Open Question: Divine Laughter


Mars and Venus Surprised by Vulcan by Joachim Anthonisz. Wtewael (Dutch, 1566–1638)

Reading Jung's Archetypes and the Collective Unconscious (Volume 9, Part I), I have been thinking about Greek mythology and how the Olympian gods had a sense of humor. They played pranks on each other and overall enjoyed funny situations with full display of laughter. Just think about the laughing gods that gathered when Hephaestus's trapped Ares and Aphrodite in bed together. I also think about the Native-American tradition of the Trickster (for example, Navajo and Winnebago lore), the pranks of Loki is the Norse tradition, and other "trickster" deities in Hinduism, and so on.


So my question is, where is the Trickster aspect in the Judeo-Christian tradition? 


The amputation of an aspect of the divinity should have, as far as I understand, momentous consequences for culture and individual psyche. I keep thinking about how Jung pointed out how the Christian religion has pretty much expelled Evil from the figure of God. The consequence of that was that Evil became a human matter, with Hell becoming a definite place on earth. 

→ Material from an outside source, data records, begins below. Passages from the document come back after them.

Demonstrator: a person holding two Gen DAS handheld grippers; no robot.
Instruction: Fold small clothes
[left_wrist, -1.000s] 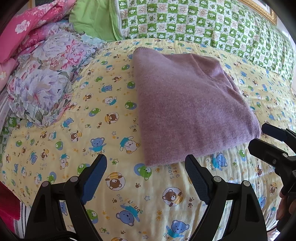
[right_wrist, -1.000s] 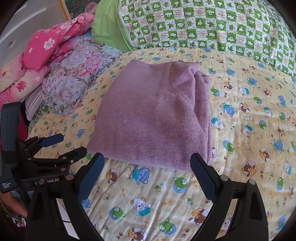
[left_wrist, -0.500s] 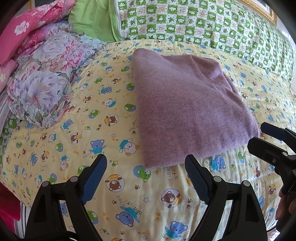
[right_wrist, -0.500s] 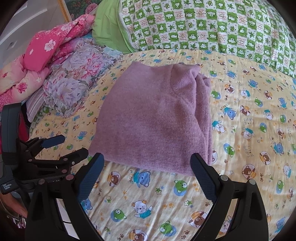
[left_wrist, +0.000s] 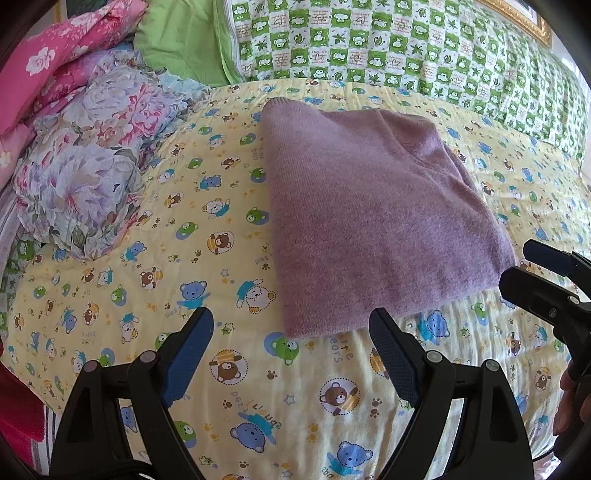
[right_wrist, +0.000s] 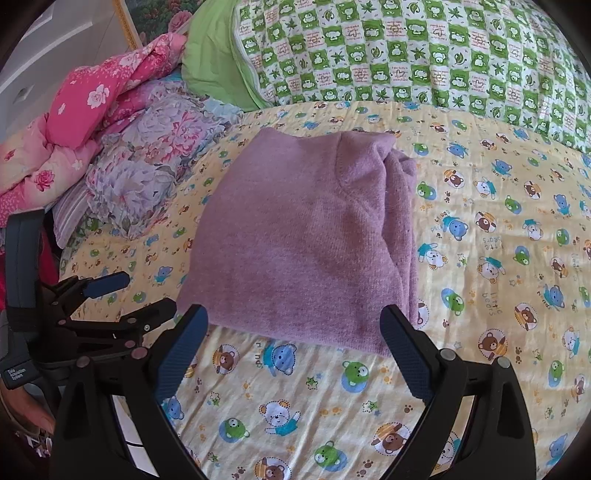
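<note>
A purple knit sweater (left_wrist: 373, 221) lies folded into a flat rectangle on the yellow bear-print bedsheet (left_wrist: 184, 229); it also shows in the right wrist view (right_wrist: 299, 243), with stacked layers along its right edge. My left gripper (left_wrist: 291, 332) is open and empty, just short of the sweater's near left corner. My right gripper (right_wrist: 293, 330) is open and empty, hovering at the sweater's near edge. Each gripper shows in the other's view: the right one at the right edge (left_wrist: 532, 269), the left one at the left edge (right_wrist: 136, 299).
A green-and-white checked quilt (left_wrist: 406, 48) and a green pillow (left_wrist: 181, 40) lie along the back. A floral lilac bundle (left_wrist: 92, 166) and pink floral bedding (right_wrist: 88, 103) are piled at the left. The bed's near edge drops off below the grippers.
Both grippers have drawn back slightly from the sweater and stay open. The sweater has not moved.
</note>
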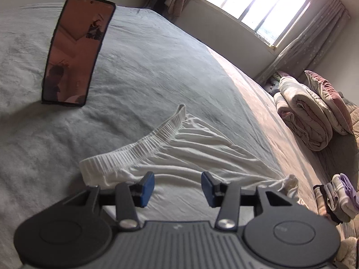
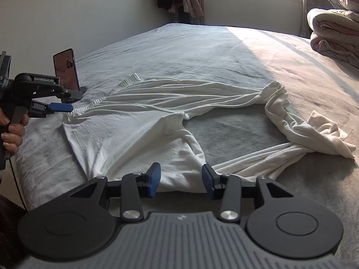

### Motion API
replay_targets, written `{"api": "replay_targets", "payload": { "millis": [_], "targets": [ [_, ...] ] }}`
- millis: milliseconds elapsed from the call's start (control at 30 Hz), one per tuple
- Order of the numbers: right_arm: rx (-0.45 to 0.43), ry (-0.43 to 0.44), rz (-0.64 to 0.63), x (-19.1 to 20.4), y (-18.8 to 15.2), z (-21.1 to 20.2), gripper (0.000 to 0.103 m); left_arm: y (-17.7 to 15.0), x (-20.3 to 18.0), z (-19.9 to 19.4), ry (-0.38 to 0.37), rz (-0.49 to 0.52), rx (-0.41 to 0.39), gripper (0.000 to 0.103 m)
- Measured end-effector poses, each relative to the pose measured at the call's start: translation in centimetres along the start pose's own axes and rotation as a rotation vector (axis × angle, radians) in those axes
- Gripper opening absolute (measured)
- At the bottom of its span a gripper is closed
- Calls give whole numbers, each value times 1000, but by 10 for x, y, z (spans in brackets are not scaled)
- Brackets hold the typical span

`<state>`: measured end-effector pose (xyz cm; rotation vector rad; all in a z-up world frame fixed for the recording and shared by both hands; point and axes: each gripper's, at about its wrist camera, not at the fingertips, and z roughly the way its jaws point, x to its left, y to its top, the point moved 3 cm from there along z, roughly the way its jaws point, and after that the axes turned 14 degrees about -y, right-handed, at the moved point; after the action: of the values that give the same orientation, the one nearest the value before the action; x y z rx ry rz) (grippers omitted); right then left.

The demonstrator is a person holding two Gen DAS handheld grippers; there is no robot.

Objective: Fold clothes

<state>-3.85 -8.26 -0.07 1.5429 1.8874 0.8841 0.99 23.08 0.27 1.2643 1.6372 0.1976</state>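
Garment (image 2: 139, 121) on bed (image 2: 202, 51) (phone (image 2: 66, 69) behind).

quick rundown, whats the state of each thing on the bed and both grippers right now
white trousers: spread on the bed, unfolded, leg ends bunched and twisted
left gripper: jaws open, nothing gripped, above the trousers near the waistband
right gripper: jaws open, nothing gripped, over the near edge of the trousers
phone: propped upright, screen lit
quilt: folded, stacked at the bed's far side
small folded clothes: piled up
window: curtain drawn aside
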Motion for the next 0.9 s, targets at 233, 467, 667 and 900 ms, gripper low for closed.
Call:
{"api": "replay_targets", "payload": {
  "millis": [233,467,667,900],
  "targets": [
    [0,-89,123,-53,2,-2,45,-25,-66,47,-133,153,123,47],
    [43,-138,205,-93,-7,11,45,-56,-117,81,-207,288,226,47],
    [51,-164,252,-121,-16,19,45,-82,-155,105,-247,394,286,47],
    [55,-169,336,-149,-23,17,44,-110,-191,132,-286,474,327,47]
  ]
}}
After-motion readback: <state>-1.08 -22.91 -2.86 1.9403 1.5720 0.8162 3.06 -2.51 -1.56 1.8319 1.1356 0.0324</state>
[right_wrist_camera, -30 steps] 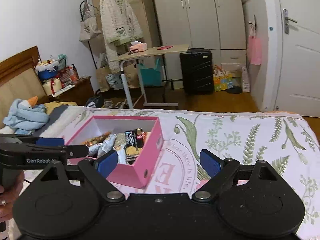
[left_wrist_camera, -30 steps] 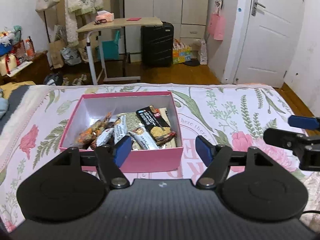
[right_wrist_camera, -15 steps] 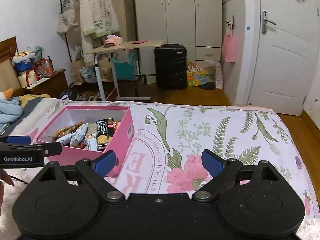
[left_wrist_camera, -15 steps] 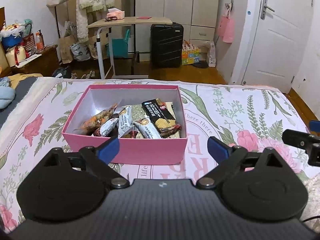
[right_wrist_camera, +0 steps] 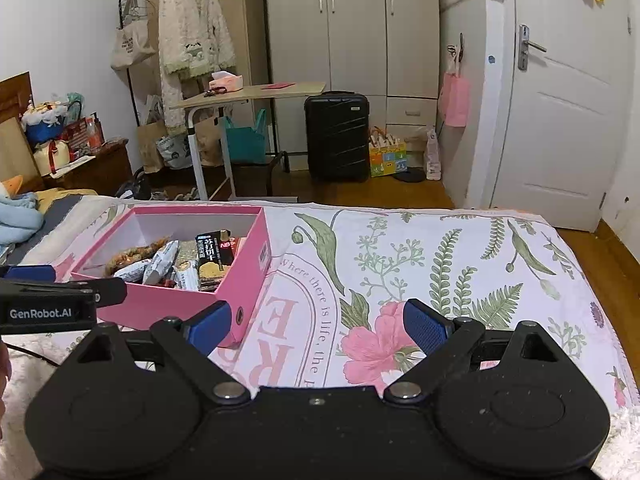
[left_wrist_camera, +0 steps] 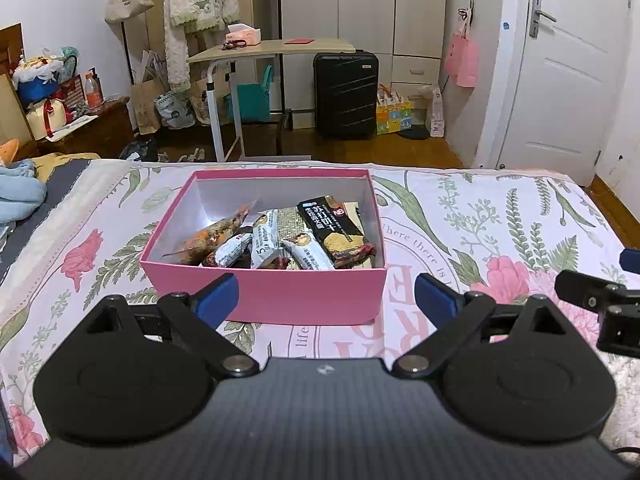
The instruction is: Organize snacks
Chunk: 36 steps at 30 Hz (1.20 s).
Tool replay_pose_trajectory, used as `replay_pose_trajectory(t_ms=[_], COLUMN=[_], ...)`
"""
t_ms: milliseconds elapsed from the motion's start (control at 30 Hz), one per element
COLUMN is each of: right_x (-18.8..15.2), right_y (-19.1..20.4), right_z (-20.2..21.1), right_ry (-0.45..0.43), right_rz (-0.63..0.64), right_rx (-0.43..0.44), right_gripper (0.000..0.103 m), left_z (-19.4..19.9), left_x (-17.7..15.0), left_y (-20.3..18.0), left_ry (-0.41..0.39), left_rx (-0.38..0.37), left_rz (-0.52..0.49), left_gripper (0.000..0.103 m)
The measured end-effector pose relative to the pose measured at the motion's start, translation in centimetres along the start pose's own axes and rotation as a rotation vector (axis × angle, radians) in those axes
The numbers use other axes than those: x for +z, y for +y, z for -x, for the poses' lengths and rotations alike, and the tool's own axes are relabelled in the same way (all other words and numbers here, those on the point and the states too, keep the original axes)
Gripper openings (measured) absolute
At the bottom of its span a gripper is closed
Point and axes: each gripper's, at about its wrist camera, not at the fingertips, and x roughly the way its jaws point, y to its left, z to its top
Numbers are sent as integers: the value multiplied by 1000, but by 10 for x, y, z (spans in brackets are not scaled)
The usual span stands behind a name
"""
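Note:
A pink box [left_wrist_camera: 280, 296] stands on the floral bedspread and holds several wrapped snacks: a black cracker pack [left_wrist_camera: 334, 228], white bars [left_wrist_camera: 266, 240] and an orange pack [left_wrist_camera: 216, 234]. My left gripper [left_wrist_camera: 326, 300] is open and empty, just in front of the box's near wall. My right gripper [right_wrist_camera: 316, 324] is open and empty, to the right of the box [right_wrist_camera: 180, 300], over the bedspread. The right gripper's fingers show at the right edge of the left wrist view [left_wrist_camera: 600, 300].
The bedspread [right_wrist_camera: 440, 280] stretches to the right of the box. A blue blanket [left_wrist_camera: 20, 196] lies at the bed's left. Beyond the bed's far edge are a rolling desk [left_wrist_camera: 272, 48], a black suitcase [left_wrist_camera: 346, 94] and a white door [left_wrist_camera: 560, 80].
Both grippers have pulled back and up from the box. The left gripper's jaws have opened wider. The right gripper has swung right, away from the box.

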Motion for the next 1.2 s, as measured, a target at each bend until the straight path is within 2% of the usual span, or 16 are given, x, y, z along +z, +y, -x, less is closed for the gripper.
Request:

Jung also pointed out how, among the various Christian denominations, only the Catholic Church admitted the feminine in the godhead by elevating Mary alongside the Holy Trinity. This meant that in Catholicism at least the "positive" aspect of the feminine was reintegrated in the divine, although the chthonic feminine was forced in the unconscious. For post-reformed Christians, however, the whole feminine disappeared in the depths of the collective unconscious.

If we don't have a Trickster in our culture, if our Christian god doesn't laugh, what are the effects? What does our psyche miss? Did we perhaps stop valuing moral flexibility, or acknowledging that truth comes in many, surprising forms? Did we lose a crucial reminder that dogma and institutions should be challenged in their very foundations? Did we stop appreciating the energy of Nature in attempting all evolutionary quirks to survive? 

Laughter and humor are certainly intoxicatingly alive and creative. At the moment, they're earthy, all-human activities, but I'd love to know the possibilities of elevating them into the divine.